The guards look at me., perturbed. Their distrust of my every word is evident. The one who was speaking to me – who must be the head guard – glares at me. I slowly reach forward with Savra. I can see beads of sweat running down the faces of some guards. There are crossbows and muskets pointed in my direction. Trigger fingers are itching and ready to fire, just waiting for this guard's word.

“This is the place where people create dreg weapons like this knife, Savra. Correct?”

The guard nods.

“Then there must be those who can melt such a weapon away, correct?”

The guard nods again, his face softening ever so slightly at the realization of what I am insinuating.

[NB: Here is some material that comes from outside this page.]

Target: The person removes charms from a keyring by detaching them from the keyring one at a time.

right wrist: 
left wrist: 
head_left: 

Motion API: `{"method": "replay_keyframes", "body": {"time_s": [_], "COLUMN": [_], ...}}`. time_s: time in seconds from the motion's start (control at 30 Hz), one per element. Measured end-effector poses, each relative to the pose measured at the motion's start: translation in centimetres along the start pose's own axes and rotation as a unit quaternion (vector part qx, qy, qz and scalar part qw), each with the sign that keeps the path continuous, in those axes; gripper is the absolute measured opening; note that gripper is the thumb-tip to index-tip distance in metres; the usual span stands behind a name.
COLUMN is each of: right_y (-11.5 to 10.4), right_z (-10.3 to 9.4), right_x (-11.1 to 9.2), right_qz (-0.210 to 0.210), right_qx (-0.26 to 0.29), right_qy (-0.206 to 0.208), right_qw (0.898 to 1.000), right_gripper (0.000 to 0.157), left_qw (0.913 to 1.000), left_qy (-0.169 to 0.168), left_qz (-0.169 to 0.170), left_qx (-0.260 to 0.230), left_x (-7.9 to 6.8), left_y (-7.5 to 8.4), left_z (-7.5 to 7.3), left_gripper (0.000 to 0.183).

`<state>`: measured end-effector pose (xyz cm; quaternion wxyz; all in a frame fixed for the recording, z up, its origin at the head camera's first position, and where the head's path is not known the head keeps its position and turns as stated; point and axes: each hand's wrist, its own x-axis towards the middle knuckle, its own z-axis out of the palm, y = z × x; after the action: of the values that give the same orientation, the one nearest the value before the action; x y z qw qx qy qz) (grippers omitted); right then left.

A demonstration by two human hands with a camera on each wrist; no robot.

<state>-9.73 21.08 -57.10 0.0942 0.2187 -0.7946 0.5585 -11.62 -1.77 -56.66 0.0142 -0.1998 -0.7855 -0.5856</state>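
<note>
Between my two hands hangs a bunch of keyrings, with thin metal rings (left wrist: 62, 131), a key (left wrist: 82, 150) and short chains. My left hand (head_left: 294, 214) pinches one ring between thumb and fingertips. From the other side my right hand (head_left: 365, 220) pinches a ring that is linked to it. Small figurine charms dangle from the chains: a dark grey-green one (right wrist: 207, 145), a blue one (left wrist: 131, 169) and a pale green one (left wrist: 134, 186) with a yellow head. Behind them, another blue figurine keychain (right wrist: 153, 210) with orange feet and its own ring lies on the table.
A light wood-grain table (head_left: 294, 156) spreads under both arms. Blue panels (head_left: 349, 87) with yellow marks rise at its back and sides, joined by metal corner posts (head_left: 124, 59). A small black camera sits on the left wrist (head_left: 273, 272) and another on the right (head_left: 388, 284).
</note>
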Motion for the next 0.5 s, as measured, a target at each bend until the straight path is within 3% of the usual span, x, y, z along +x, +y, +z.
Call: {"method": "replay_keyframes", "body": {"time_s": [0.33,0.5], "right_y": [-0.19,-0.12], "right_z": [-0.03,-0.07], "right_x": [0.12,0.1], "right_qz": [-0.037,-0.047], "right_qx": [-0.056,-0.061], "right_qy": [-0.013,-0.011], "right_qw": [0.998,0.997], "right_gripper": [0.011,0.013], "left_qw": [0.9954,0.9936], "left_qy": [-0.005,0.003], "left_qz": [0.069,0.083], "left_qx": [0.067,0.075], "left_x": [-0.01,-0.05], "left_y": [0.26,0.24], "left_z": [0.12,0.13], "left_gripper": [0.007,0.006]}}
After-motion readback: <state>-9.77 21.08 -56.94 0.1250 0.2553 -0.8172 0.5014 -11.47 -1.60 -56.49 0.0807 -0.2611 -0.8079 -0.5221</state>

“Can you please destroy this blade? Melt it down. Turn it into coins or something, I care not. If you don’t want money made from Dreg that's tasted so much blood, then melt it away and put it in a vault or drop it into the middle of an ocean. I care not. This blade has caused such pain. So much agony. Such evil. Please, destroy it.” I drop Savra. My fist does not open. I drop Savra. There is no noise. The blade has not fallen. I. DROP. SAVRA. NOTHING.

“CUT MY FUCKING HAND OFF OR PRY THIS KNIFE FROM MY GRASP. I DO NOT WANT HER ANYMORE!”

“Then drop the knife. We will not come any closer while you are alive. Wol’zarath knows what you are plotting here.”

“I AM NOT PLOTTING ANYTHING! I. JUST. WANT. TO. BE. RID. OF. SAVRA!” DROP THE FUCKING KNIFE, FA! I… I can’t. Letting go of Savra is impossible. It is like my body is viscerally trying to keep her in my grasp. Fuck this. Is this deja vu? Fuck, the last time I did this, I ended up being trapped inside the body of a statue. No… I was turned into a statue, a statue that tasted warmth and love that I can only dream about. Sensations so beautiful that words cannot even attempt to emulate a single percentage of the sheer bliss I enjoyed. If that is my fate, I shall gladly accept it. I punch myself. Hard. I do it again. And again. And again. Again. Again. Again. Again. Again. Again. The guards are all stunned. Again. Again. Again. Again. Again. Again. Again. Blood. Again. Again. Again. Again. Again. The captain runs forward, trying to stop me. I stumble back. Again. Again. Again. Again. Again. Again. Darkness. Again. Again. Again. Clattering. Again. Again. Again. Many footsteps. Again. Again. Again. Tears. Again. Again. I will find you, Chaz. Again. Again. Again. I will reunite with you. Again. Again. Again. Again. Again. Nothingness. Again. Darkness. Again. Oblivion.

I am strong yet my mind is weak and frail,

I swear to honor Chaz’s memory,

I swear to do good and evil derail,

I will no longer be lives treachery.

Savra will be destroyed and I will grow,

I will find and return to Chaz’s home,

The cave I will return to Chaz I owe,

Help I will give – goodness will make me roam.

Statue is still alive and well my best friend,

Statue wants to be hugging you again,

Warm fuzzies you gave me – this is no end,

Good will be done no matter where or when.

Statue will be all amazingly good!

I’d take everything bad back if I could.